# Task prompt
The data must be given again in full, with no line altered.

☆ ☆ ☆ ☆

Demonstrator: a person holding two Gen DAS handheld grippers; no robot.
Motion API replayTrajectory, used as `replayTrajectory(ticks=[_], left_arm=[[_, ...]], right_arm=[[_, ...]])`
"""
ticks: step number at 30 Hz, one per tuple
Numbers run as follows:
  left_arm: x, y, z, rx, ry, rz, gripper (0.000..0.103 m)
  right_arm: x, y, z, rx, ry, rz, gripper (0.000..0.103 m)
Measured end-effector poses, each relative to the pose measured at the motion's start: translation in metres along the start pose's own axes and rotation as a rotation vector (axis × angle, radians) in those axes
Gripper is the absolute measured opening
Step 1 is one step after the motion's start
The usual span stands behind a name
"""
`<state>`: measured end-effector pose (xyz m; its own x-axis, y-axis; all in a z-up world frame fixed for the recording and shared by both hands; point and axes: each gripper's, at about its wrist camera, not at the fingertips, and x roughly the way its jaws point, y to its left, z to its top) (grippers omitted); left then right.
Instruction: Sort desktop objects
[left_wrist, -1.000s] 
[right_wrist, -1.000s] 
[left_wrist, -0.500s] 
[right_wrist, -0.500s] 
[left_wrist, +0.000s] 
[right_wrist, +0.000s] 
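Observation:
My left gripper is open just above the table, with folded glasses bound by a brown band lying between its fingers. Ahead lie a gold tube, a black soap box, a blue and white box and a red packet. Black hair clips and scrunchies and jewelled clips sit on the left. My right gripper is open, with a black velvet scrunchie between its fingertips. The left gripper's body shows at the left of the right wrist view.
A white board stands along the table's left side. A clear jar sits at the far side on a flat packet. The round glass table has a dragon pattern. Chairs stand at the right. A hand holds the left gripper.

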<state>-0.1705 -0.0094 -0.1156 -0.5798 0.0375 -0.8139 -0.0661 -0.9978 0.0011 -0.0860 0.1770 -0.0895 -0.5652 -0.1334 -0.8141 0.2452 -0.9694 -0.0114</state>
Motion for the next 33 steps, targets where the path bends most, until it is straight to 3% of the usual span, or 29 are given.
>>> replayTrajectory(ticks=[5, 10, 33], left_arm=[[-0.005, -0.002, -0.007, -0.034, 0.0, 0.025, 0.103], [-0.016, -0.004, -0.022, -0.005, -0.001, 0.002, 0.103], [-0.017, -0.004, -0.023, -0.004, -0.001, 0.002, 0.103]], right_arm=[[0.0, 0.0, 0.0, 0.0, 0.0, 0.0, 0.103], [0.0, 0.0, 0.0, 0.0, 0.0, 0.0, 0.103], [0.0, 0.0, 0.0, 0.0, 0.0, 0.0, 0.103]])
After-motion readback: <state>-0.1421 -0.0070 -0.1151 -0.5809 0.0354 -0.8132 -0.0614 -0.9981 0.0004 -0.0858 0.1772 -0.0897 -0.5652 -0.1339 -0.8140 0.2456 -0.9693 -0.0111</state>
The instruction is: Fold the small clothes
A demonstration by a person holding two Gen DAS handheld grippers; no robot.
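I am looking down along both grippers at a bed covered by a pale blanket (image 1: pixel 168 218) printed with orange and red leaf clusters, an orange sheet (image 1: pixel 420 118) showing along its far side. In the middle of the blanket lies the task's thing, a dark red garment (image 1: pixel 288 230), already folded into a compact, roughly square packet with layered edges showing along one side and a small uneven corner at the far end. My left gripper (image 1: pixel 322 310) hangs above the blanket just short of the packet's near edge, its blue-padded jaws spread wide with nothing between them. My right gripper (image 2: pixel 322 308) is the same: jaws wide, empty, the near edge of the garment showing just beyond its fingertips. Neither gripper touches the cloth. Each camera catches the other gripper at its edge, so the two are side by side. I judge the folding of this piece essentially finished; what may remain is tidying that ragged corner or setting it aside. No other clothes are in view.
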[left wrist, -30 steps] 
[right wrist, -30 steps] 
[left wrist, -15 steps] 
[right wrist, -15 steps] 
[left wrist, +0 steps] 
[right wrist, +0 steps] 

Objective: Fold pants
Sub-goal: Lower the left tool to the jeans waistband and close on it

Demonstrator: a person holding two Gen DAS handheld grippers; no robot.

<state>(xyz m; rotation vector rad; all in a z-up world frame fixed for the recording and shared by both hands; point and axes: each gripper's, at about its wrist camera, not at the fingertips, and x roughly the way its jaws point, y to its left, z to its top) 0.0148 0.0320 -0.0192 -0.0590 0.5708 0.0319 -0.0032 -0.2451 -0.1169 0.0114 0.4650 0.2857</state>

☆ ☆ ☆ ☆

# Task result
Demonstrator: a person holding two Gen DAS handheld grippers; no robot.
Motion API replayTrajectory, used as `replayTrajectory(ticks=[_], left_arm=[[_, ...]], right_arm=[[_, ...]])`
"""
ticks: step number at 30 Hz, one per tuple
Numbers run as follows:
  left_arm: x, y, z, rx, ry, rz, gripper (0.000..0.103 m)
  right_arm: x, y, z, rx, ry, rz, gripper (0.000..0.103 m)
Measured end-effector poses, each relative to the pose measured at the motion's start: translation in metres along the start pose's own axes and rotation as a rotation vector (axis × angle, radians) in those axes
Gripper is the absolute measured opening
Step 1 is one step after the motion's start
The usual span stands behind a name
"""
`<state>`: measured end-effector pose (xyz m; its own x-axis, y-axis; all in a z-up world frame fixed for the recording and shared by both hands; point and axes: each gripper's, at about its wrist camera, not at the fingertips, and x roughly the way its jaws point, y to its left, z to its top) (grippers omitted); left then right.
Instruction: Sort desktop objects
[left_wrist, -1.000s] 
[right_wrist, -1.000s] 
[left_wrist, -0.500s] 
[right_wrist, -0.500s] 
[left_wrist, +0.000s] 
[right_wrist, +0.000s] 
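Observation:
My left gripper is open just above the table, with folded glasses bound by a brown band lying between its fingers. Ahead lie a gold tube, a black soap box, a blue and white box and a red packet. Black hair clips and scrunchies and jewelled clips sit on the left. My right gripper is open, with a black velvet scrunchie between its fingertips. The left gripper's body shows at the left of the right wrist view.
A white board stands along the table's left side. A clear jar sits at the far side on a flat packet. The round glass table has a dragon pattern. Chairs stand at the right. A hand holds the left gripper.
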
<state>-0.1705 -0.0094 -0.1156 -0.5798 0.0375 -0.8139 -0.0661 -0.9978 0.0011 -0.0860 0.1770 -0.0895 -0.5652 -0.1334 -0.8141 0.2452 -0.9694 -0.0114</state>
Motion for the next 33 steps, targets where the path bends most, until it is straight to 3% of the usual span, or 29 are given.
>>> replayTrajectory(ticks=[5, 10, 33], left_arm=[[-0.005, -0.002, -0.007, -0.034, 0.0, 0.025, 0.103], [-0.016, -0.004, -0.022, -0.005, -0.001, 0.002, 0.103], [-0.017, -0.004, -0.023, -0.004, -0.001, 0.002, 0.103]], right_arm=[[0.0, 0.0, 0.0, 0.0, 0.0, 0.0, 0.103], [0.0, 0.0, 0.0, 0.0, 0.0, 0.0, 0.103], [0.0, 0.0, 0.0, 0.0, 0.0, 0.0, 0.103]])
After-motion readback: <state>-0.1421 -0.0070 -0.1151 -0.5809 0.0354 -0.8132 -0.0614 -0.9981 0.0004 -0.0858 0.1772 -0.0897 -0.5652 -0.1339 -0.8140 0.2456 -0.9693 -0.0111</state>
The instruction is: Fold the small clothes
A demonstration by a person holding two Gen DAS handheld grippers; no robot.
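I am looking down along both grippers at a bed covered by a pale blanket (image 1: pixel 168 218) printed with orange and red leaf clusters, an orange sheet (image 1: pixel 420 118) showing along its far side. In the middle of the blanket lies the task's thing, a dark red garment (image 1: pixel 288 230), already folded into a compact, roughly square packet with layered edges showing along one side and a small uneven corner at the far end. My left gripper (image 1: pixel 322 310) hangs above the blanket just short of the packet's near edge, its blue-padded jaws spread wide with nothing between them. My right gripper (image 2: pixel 322 308) is the same: jaws wide, empty, the near edge of the garment showing just beyond its fingertips. Neither gripper touches the cloth. Each camera catches the other gripper at its edge, so the two are side by side. I judge the folding of this piece essentially finished; what may remain is tidying that ragged corner or setting it aside. No other clothes are in view.
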[left wrist, -30 steps] 
[right wrist, -30 steps] 
[left wrist, -15 steps] 
[right wrist, -15 steps] 
[left wrist, +0 steps] 
[right wrist, +0 steps] 

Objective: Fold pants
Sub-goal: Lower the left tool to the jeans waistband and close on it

Demonstrator: a person holding two Gen DAS handheld grippers; no robot.

<state>(xyz m; rotation vector rad; all in a z-up world frame fixed for the recording and shared by both hands; point and axes: each gripper's, at about its wrist camera, not at the fingertips, and x roughly the way its jaws point, y to its left, z to its top) 0.0148 0.0320 -0.0192 -0.0590 0.5708 0.0319 -0.0032 -0.2451 -0.1169 0.0114 0.4650 0.2857</state>

This response is complete, and nothing else is pending.